Every day, Nancy Darkoa worries about kidnappers. Her daughter Fransisca is among the approximately 2,000 Ghanaians who have #albinism, a recessive condition that drastically reduces the amount of melanin in the skin and can lead to problems like vision loss and skin cancer. To say that Ghanaians with albinism are stigmatized is an understatement: Some believe their body parts can bring fortune and prosperity, prompting people to kill them or traffickers to sell them for their body parts. Others believe their presence is a sign of bad luck.

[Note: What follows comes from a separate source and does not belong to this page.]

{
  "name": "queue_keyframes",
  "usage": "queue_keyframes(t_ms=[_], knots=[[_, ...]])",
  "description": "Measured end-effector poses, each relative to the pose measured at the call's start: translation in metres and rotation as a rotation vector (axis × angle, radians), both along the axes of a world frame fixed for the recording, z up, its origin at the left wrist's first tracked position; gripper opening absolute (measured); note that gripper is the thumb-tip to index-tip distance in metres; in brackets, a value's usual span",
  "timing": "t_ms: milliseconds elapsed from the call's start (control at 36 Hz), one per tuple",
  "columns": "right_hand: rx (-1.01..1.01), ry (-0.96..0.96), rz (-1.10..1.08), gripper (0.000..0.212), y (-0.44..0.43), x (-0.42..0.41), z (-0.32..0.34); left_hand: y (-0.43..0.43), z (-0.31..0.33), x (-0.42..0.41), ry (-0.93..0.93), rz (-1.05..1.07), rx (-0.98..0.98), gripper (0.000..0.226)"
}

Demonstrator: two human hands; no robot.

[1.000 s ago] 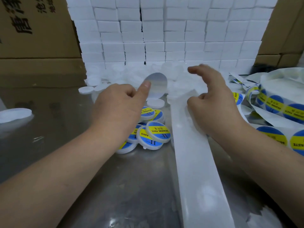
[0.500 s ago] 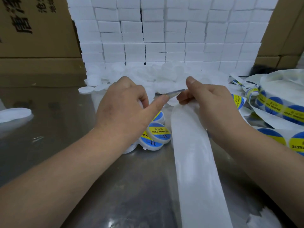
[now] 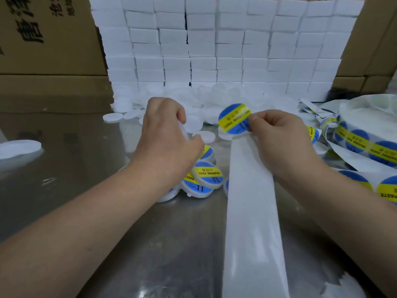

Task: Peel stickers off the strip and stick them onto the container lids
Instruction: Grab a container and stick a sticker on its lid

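My right hand [image 3: 279, 138] pinches a round blue and yellow sticker [image 3: 233, 118] by its right edge, held up above the top end of the white backing strip [image 3: 251, 201]. My left hand [image 3: 167, 134] is curled around a white container lid [image 3: 184, 129], mostly hidden by the fingers. Several lids with stickers on them [image 3: 206, 174] lie in a heap just under my left hand. The strip runs down the table toward me.
A pile of plain white lids [image 3: 214, 97] lies in front of a wall of white boxes [image 3: 214, 44]. A sticker roll [image 3: 365, 143] and loose strip sit at the right. Cardboard boxes [image 3: 43, 39] stand at the left. One white lid [image 3: 19, 147] lies far left on the metal table [image 3: 150, 244].
My right hand peeled the sticker off the strip and turned its printed face toward me. My left hand curled around a white lid and drew slightly left.
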State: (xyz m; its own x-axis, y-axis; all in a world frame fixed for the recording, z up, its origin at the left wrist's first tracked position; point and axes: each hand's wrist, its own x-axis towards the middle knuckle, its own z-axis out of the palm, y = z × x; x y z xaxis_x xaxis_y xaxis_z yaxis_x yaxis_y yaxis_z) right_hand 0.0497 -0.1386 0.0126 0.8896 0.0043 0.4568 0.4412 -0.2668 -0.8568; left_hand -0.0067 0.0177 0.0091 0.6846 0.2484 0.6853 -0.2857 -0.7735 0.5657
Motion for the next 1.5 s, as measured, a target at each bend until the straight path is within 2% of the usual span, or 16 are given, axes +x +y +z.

People in Ghana with albinism have been largely isolated from one another and unable to get the resources to help them battle the unforgiving sun and a world that thinks of them as disposable. But in recent years, they have forged connections on platforms like Facebook and WhatsApp, turning a societal stigma into social bonds and offline friendships. “It feels great to be a part of the albinism community now,” said Rejoice Ziwu, a nurse with albinism who’s also an albinism advocate. “I talk back to people when they say something about me now because I know even with my condition that I am beautiful and I can do anything.” Our visual reporter @mychivas took this photo of Francisca, a single mother, with her kids. Visit the link in our profile to read more about how the community is using Facebook and WhatsApp to maintain close ties.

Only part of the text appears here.